TASK GOAL —
Set down the material again. Keep every line exactly as it is.

- Opening Delimiter -

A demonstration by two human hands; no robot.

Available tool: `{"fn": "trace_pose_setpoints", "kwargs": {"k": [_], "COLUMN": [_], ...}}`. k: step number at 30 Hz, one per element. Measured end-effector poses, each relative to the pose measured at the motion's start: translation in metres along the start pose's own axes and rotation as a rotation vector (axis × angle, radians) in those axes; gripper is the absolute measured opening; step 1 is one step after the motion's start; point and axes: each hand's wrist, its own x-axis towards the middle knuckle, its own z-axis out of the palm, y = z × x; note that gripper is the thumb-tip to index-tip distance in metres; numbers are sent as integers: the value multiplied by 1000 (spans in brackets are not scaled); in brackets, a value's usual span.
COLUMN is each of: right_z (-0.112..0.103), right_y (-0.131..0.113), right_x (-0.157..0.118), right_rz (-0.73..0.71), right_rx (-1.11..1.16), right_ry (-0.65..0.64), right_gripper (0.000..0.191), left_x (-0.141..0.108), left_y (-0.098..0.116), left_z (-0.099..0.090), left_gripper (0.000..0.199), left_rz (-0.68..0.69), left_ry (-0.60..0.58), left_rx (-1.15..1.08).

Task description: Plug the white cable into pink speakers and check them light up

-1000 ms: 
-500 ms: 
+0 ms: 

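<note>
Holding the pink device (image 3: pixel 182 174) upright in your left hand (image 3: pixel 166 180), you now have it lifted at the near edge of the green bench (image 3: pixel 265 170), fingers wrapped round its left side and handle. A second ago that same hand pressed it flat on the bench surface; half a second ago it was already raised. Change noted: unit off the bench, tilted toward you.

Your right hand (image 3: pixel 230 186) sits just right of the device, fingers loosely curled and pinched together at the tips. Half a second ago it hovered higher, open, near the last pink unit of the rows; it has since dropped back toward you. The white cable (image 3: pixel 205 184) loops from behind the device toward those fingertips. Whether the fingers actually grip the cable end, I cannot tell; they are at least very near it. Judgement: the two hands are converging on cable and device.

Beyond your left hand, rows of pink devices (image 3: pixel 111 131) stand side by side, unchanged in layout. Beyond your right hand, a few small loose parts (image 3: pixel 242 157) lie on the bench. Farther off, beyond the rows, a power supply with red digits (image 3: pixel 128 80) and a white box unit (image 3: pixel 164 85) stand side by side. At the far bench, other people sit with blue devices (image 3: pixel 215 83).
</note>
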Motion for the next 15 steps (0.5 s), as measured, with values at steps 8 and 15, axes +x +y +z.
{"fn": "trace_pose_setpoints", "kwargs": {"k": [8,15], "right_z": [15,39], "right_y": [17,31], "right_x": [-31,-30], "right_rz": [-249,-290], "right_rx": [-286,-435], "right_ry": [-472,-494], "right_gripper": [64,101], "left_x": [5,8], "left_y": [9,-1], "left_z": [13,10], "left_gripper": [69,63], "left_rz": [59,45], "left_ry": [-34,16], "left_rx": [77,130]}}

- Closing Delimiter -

ANSWER SPACE —
A demonstration by two human hands; no robot.

Available tool: `{"fn": "trace_pose_setpoints", "kwargs": {"k": [_], "COLUMN": [_], ...}}`. k: step number at 30 Hz, one per element. Measured end-effector poses, each relative to the pose measured at the motion's start: translation in metres along the start pose's own axes and rotation as a rotation vector (axis × angle, radians) in those axes; gripper is the absolute measured opening; step 1 is one step after the motion's start; point and axes: each hand's wrist, its own x-axis towards the middle knuckle, its own z-axis out of the palm, y = z × x; note that gripper is the thumb-tip to index-tip distance in metres; numbers are sent as integers: the value multiplied by 1000 (spans in brackets are not scaled); in brackets, a value's usual span.
COLUMN is each of: right_z (-0.112..0.103), right_y (-0.131..0.113), right_x (-0.157..0.118), right_rz (-0.73..0.71), right_rx (-1.11..1.16), right_ry (-0.65..0.64), right_gripper (0.000..0.191), left_x (-0.141..0.108), left_y (-0.098..0.116), left_z (-0.099..0.090), left_gripper (0.000..0.199), left_rz (-0.68..0.69), left_ry (-0.60..0.58), left_rx (-1.15..1.08).

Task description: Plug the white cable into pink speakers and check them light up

-1000 ms: 
-500 ms: 
+0 ms: 

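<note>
Holding the pink device (image 3: pixel 182 174) upright in your left hand (image 3: pixel 166 180), you now have it lifted at the near edge of the green bench (image 3: pixel 265 170), fingers wrapped round its left side and handle. A second ago that same hand pressed it flat on the bench surface; half a second ago it was already raised. Change noted: unit off the bench, tilted toward you.

Your right hand (image 3: pixel 230 186) sits just right of the device, fingers loosely curled and pinched together at the tips. Half a second ago it hovered higher, open, near the last pink unit of the rows; it has since dropped back toward you. The white cable (image 3: pixel 205 184) loops from behind the device toward those fingertips. Whether the fingers actually grip the cable end, I cannot tell; they are at least very near it. Judgement: the two hands are converging on cable and device.

Beyond your left hand, rows of pink devices (image 3: pixel 111 131) stand side by side, unchanged in layout. Beyond your right hand, a few small loose parts (image 3: pixel 242 157) lie on the bench. Farther off, beyond the rows, a power supply with red digits (image 3: pixel 128 80) and a white box unit (image 3: pixel 164 85) stand side by side. At the far bench, other people sit with blue devices (image 3: pixel 215 83).
</note>
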Motion for the next 15 steps (0.5 s), as measured, with values at steps 8 and 15, axes +x +y +z.
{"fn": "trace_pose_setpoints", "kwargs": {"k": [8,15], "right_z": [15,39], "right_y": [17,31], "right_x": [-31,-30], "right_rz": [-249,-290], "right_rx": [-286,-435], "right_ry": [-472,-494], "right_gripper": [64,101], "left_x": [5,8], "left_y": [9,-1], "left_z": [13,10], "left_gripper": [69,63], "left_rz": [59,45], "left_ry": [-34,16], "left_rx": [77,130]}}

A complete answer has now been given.